IN THE FEDERAL COURT OF AUSTRALIA


NEW SOUTH WALES DISTRICT REGISTRY
GENERAL DIVISION
Wilcox J.
CATCHWORDS

Administrative Law - Immigration - Deportation of prohibited non-citizens - Application for stay of implementation of decisions to deport pending final hearing of Application - Whether there exists any serious question to be tried in relation to legal validity of decisions - Time when decision taken - Content of Ministerial policy - Effect of deportation on infant children of first and second applicants, being Australian citizens - Effect of failure of deportment to respond to two particular applications for entry permits.

Migration Act ss. 6, 6A, 7, 18

Administrative Decisions (Judicial Review) Act 1977 ss. 5, 7, 15

HEARING

SYDNEY

#DATE 18:12:1984

ORDER
  1. The application for a stay of the implementation of decisions made by the delegate of the Minister on 29 October 1984 to deport the first and second named applicants be dismissed.

  2. The first and second named applicants pay to the respondents his costs of the application for a stay.

JUDGE1

There are before the Court applications on behalf of the first named applicant and the second named applicant for an order under s.15 of the Administrative Decisions (Judicial Review) Act 1977 staying the implementation of decisions made by the delegate of the Minister on 29 October 1984 to deport the first named applicant and the second named applicant from Australia to their native Turkey.

  1. It appears that the first and second named applicants, who are husband and wife, entered Australia on 24 March 1981 pursuant to a temporary entry permit valid for one month. Each of the temporary entry permits was subject to a condition "employment prohibited". No further temporary entry permits have been granted to either of these applicants since their entry into Australia. Apparently they had no contact with officers of the Department of Immigration and Ethnic Affairs since the time of their entry until 18 October 1984 when the first named applicant, Mr Yilmaz, was located by officers of the department working in a shop at Chatswood.
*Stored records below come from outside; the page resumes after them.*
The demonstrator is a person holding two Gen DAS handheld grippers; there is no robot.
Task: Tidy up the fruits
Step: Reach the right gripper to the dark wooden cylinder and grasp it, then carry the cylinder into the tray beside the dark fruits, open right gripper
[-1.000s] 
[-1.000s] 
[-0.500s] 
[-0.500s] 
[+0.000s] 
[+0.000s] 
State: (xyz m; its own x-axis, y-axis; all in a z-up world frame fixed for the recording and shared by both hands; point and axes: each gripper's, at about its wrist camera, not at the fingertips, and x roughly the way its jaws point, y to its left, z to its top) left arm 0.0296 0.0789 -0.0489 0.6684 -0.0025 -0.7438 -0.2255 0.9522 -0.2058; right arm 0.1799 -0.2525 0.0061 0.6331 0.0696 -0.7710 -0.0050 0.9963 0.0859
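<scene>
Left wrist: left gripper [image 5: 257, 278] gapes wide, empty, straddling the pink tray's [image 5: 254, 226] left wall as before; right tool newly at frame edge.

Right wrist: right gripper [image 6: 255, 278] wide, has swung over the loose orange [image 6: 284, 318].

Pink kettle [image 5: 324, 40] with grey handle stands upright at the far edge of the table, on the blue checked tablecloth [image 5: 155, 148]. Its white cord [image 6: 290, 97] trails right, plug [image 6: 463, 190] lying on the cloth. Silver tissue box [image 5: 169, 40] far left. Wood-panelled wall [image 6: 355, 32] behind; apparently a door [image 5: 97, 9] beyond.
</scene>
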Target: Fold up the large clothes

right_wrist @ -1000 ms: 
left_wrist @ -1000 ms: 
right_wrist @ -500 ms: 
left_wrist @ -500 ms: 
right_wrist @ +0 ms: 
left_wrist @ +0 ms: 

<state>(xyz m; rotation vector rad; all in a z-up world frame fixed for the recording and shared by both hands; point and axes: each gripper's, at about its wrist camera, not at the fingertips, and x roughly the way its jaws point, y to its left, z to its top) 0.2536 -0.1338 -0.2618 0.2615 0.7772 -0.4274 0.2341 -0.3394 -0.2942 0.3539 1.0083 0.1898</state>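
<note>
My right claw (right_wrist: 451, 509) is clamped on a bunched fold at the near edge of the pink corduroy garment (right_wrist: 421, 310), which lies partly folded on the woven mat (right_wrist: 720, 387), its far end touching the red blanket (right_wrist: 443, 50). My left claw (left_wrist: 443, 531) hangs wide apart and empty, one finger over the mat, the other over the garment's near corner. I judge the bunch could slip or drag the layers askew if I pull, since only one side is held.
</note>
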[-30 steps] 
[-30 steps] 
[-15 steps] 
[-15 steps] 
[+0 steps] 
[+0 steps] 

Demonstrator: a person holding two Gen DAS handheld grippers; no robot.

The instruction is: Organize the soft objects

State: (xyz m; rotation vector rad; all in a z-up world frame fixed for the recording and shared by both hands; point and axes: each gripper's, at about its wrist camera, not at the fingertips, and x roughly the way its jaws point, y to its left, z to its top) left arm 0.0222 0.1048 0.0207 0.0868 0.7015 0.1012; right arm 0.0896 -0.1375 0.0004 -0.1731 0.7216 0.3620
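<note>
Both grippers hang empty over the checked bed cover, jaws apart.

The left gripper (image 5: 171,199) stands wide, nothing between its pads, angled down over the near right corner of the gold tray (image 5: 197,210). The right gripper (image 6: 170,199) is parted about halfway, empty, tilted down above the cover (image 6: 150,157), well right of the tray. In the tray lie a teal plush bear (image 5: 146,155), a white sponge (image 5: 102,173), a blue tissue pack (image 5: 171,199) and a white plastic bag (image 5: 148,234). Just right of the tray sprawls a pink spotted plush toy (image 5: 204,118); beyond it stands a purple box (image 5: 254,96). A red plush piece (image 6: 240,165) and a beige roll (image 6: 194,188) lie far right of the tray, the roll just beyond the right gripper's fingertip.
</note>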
  2. Both Mr and Mrs Yilmaz were interviewed on 19 October when a record of interview was taken and it appears from what was then said that both of the applicants had engaged in paid employment whilst they were in Australia.

  3. During the period that they have resided in Australia two children have been born to them. The elder child, Taygan Yilmaz, was born on 21 September 1982 in Melbourne. He is the third named applicant to the proceedings. The younger child, Alkan Yilmaz, the fourth named applicant, was born on 16 Augusst 1984 in Sydney. Both children reside with their parents. They have no other relatives in Australia.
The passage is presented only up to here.